The three way battle begins… or never start, ever.  Apple is getting plenty of coverage recently on their love for Sproutcore, but I can’t see where the hype factor is really finding justifcation, other than the hype factory.  A Javascript framework for MVC isn’t going to compete with the rich animation tools that Adobe already has, and the pipeline that Microsoft is reaching with Silverlight.  Javascript is cool, but it is not a selling point.  Sproutcore might have some shiny features out of the box, but true open standards are already being offered in many forms, including Google’s GWT.  How one would do video streaming via Javascript starts to hurt my brain.

Javascript is an exteremely powerful language, and for products such as Sproutcore and Silverlight, it is a great thing.  I questioned it in Silverlight initially, but came to love the Javascript support.  Rather than being proprietary, it opens the door to so many more businesses who can not step into the realm of Flash due to lack of skills and toolsets within their delivery teams.  With Silverlight 2 just around the corner, you will be able to take an array of languages that have excellent application building tools, even allowing Ruby could power your applications front and back, with Silverlight as the glue.  These languages have a solid history, experienced developers, MVC frameworks, mature tools, and online communities.
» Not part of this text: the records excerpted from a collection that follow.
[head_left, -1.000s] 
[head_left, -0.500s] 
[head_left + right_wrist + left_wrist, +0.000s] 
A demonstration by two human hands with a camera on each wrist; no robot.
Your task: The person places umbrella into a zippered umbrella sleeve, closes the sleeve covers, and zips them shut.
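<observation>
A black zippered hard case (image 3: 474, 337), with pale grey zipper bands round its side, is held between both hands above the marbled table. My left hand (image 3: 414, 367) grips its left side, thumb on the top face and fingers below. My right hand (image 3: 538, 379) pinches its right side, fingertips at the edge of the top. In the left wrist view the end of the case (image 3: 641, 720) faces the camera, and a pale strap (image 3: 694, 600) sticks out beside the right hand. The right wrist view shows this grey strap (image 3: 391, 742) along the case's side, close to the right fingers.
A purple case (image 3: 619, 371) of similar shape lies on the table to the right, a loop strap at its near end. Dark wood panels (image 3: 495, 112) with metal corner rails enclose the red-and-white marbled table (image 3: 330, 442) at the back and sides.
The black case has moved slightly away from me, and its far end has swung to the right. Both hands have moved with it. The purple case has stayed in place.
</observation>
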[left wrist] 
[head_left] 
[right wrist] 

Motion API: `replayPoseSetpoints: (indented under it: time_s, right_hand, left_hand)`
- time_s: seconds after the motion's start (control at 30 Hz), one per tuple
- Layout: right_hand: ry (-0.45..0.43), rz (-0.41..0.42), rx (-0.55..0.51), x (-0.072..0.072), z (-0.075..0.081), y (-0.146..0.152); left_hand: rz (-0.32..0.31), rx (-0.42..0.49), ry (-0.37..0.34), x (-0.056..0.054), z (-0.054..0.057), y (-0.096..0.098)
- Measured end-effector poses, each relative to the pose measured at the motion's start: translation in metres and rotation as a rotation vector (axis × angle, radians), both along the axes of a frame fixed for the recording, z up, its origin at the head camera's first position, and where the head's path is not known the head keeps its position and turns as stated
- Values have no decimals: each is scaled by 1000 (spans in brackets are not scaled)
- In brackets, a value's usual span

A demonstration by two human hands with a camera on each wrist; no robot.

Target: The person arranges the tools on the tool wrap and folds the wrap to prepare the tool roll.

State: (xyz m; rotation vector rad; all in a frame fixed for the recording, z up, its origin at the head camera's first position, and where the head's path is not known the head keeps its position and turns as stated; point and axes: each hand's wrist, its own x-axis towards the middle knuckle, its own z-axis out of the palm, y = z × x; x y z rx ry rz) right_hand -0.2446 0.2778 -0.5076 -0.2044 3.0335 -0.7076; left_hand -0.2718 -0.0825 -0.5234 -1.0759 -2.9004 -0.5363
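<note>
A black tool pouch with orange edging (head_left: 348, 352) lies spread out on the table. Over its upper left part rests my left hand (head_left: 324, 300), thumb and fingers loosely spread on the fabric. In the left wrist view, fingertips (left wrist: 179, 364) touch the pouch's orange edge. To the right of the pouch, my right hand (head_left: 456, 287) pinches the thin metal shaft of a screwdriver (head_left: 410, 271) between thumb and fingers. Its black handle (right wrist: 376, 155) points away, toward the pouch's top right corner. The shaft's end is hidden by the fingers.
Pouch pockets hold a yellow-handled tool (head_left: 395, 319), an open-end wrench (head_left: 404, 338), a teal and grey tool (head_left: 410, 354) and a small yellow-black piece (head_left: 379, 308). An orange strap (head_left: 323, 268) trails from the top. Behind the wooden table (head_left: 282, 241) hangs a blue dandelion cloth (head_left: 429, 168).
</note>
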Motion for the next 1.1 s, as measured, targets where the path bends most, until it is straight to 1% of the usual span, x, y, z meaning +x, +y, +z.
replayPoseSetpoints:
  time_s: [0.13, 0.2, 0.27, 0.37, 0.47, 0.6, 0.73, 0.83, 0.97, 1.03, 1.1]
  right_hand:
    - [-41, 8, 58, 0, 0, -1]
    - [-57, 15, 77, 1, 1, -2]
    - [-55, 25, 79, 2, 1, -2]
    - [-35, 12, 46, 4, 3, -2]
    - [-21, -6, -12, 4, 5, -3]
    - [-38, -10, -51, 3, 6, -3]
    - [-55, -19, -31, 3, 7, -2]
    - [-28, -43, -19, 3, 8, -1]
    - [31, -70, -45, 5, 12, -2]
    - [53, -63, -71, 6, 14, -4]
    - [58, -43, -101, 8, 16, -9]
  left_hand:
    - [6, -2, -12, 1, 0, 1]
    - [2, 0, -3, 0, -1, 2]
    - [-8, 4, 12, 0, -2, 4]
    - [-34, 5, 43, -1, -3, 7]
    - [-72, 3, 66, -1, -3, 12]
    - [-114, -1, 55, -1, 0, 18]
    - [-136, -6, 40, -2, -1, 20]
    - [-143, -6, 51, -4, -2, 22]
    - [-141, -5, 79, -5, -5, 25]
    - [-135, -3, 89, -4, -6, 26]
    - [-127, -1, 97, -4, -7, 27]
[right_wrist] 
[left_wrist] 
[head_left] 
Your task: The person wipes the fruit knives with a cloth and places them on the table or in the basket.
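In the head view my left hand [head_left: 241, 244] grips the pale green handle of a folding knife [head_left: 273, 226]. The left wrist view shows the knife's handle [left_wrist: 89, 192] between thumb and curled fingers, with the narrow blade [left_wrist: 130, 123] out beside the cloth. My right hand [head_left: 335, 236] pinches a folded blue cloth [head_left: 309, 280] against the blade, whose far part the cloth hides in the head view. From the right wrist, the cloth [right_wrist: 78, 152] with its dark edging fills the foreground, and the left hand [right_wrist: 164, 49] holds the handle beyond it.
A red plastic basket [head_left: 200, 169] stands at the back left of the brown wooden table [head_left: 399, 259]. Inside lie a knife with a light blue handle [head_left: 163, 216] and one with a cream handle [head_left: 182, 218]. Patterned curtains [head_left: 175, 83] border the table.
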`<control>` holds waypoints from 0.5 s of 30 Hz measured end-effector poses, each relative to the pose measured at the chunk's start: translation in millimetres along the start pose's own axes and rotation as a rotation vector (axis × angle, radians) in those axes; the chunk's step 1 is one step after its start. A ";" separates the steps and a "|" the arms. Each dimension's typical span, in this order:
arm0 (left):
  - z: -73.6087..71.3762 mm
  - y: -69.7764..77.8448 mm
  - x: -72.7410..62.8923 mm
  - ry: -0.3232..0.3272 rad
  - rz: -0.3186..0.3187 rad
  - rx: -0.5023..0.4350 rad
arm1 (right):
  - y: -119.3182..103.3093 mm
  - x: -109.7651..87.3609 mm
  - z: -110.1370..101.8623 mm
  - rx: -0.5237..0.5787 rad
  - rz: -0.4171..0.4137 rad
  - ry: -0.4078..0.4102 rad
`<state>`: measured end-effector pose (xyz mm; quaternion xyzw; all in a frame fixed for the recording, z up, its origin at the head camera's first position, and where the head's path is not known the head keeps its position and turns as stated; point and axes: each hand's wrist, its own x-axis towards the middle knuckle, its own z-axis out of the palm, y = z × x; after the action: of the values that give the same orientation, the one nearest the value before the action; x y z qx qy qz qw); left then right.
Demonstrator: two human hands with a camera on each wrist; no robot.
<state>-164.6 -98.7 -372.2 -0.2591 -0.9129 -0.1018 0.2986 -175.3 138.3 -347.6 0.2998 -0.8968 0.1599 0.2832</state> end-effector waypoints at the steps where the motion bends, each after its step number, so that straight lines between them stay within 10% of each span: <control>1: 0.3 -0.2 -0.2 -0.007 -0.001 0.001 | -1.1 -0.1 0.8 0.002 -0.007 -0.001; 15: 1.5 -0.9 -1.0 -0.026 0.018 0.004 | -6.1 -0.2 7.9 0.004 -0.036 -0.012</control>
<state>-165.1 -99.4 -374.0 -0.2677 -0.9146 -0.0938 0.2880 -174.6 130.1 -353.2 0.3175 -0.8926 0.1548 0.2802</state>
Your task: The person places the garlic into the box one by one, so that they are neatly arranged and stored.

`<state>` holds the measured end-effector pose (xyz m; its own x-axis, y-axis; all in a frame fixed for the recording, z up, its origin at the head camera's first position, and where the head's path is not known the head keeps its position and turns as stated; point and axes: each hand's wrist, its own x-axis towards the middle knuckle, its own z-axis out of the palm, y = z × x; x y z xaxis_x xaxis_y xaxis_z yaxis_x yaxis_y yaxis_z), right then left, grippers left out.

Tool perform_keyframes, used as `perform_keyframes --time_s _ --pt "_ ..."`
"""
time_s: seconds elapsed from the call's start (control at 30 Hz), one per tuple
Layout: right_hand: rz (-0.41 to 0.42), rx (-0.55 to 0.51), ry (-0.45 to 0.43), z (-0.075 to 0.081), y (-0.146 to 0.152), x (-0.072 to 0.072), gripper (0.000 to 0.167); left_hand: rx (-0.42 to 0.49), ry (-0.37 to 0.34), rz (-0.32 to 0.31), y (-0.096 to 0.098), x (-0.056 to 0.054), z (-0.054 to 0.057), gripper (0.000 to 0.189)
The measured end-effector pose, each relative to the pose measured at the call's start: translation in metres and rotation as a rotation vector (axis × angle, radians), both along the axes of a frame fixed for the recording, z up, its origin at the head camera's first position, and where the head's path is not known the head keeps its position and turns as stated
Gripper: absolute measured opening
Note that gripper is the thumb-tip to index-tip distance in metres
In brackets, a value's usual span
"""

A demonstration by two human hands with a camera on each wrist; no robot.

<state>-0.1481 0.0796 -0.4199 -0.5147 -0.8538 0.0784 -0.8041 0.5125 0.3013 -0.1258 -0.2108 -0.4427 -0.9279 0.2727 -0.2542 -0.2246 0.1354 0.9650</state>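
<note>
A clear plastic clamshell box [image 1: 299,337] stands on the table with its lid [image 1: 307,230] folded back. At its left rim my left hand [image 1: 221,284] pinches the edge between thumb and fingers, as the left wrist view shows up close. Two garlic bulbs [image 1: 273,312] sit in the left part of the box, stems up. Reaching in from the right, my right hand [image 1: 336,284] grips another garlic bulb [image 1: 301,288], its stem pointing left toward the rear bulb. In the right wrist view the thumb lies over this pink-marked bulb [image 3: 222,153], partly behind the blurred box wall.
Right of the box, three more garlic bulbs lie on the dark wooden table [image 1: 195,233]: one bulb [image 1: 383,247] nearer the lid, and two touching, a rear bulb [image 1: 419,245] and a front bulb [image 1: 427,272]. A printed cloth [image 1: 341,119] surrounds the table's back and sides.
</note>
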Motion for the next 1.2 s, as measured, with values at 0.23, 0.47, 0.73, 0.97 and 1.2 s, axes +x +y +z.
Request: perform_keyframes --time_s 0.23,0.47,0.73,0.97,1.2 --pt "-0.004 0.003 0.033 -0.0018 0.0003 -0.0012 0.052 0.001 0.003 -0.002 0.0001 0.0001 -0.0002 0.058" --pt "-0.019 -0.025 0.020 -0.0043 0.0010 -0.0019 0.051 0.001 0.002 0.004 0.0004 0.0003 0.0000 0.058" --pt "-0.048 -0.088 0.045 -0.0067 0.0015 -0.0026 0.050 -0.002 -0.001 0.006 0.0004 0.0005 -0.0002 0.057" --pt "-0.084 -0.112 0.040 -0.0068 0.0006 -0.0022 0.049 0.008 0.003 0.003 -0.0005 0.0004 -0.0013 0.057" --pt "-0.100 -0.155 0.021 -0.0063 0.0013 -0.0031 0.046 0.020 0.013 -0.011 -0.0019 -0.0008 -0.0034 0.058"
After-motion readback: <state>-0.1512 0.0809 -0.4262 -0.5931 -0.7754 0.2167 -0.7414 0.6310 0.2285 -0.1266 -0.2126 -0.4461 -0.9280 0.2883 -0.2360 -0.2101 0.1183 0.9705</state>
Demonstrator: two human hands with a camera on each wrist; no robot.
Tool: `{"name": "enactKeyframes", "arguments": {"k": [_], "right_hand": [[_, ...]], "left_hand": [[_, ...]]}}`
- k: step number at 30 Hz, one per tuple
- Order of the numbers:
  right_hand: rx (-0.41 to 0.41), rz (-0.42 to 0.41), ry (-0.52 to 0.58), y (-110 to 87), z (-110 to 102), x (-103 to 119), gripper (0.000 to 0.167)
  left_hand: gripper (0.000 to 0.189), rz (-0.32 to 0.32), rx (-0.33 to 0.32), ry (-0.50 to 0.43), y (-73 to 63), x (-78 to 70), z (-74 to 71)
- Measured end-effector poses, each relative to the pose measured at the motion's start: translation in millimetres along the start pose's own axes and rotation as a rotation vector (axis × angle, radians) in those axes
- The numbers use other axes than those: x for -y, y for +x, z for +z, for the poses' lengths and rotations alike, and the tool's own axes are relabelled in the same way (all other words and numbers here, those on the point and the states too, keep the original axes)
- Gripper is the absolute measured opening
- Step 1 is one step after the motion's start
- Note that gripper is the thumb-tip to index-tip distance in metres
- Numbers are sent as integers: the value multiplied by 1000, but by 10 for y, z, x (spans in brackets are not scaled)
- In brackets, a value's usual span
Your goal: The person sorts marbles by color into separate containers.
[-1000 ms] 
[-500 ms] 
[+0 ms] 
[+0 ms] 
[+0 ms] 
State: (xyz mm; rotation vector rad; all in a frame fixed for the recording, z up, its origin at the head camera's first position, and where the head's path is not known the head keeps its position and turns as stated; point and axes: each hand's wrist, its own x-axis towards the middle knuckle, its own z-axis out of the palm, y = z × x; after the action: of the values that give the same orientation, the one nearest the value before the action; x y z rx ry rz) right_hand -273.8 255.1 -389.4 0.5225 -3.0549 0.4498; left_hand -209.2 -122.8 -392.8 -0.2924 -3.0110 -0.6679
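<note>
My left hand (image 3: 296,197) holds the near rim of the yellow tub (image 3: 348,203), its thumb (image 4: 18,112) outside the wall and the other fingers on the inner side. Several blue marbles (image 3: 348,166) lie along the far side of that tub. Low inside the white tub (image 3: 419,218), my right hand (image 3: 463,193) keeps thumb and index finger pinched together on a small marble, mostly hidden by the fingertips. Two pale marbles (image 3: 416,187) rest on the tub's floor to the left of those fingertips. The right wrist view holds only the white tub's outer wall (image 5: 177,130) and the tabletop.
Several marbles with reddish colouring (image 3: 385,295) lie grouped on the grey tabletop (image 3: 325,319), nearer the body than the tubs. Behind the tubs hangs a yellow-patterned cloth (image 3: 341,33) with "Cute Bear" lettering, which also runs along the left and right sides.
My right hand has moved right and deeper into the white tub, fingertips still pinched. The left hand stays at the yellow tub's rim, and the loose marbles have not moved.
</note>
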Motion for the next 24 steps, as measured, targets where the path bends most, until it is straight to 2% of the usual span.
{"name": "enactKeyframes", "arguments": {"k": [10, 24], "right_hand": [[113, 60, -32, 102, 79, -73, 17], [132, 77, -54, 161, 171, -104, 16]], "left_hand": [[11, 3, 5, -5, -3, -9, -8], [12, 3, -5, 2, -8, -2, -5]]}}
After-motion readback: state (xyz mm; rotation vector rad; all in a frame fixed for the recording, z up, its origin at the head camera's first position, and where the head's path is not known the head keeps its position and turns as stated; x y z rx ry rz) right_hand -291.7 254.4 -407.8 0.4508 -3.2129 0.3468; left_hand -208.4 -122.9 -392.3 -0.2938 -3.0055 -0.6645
Of course the main place Sproutcore is going to be exciting for Apple, adding ease of development, and more depth to browser applications, is on the iPhone.  In general the current selection of iPhone applications are good.  Not great, not cool, just good.  But writing iPhone applications is cool.  With the cool factor driving development and innovation, Sproutcore applications written for iPhone are likely targets for the Nokias and LGs in the market. 

Could it be that the ultimate mobile combo a Silverlight RIA front end with a Sproutcore MVC driving it in the background?  Only if banner advertising is brought to you by Flash.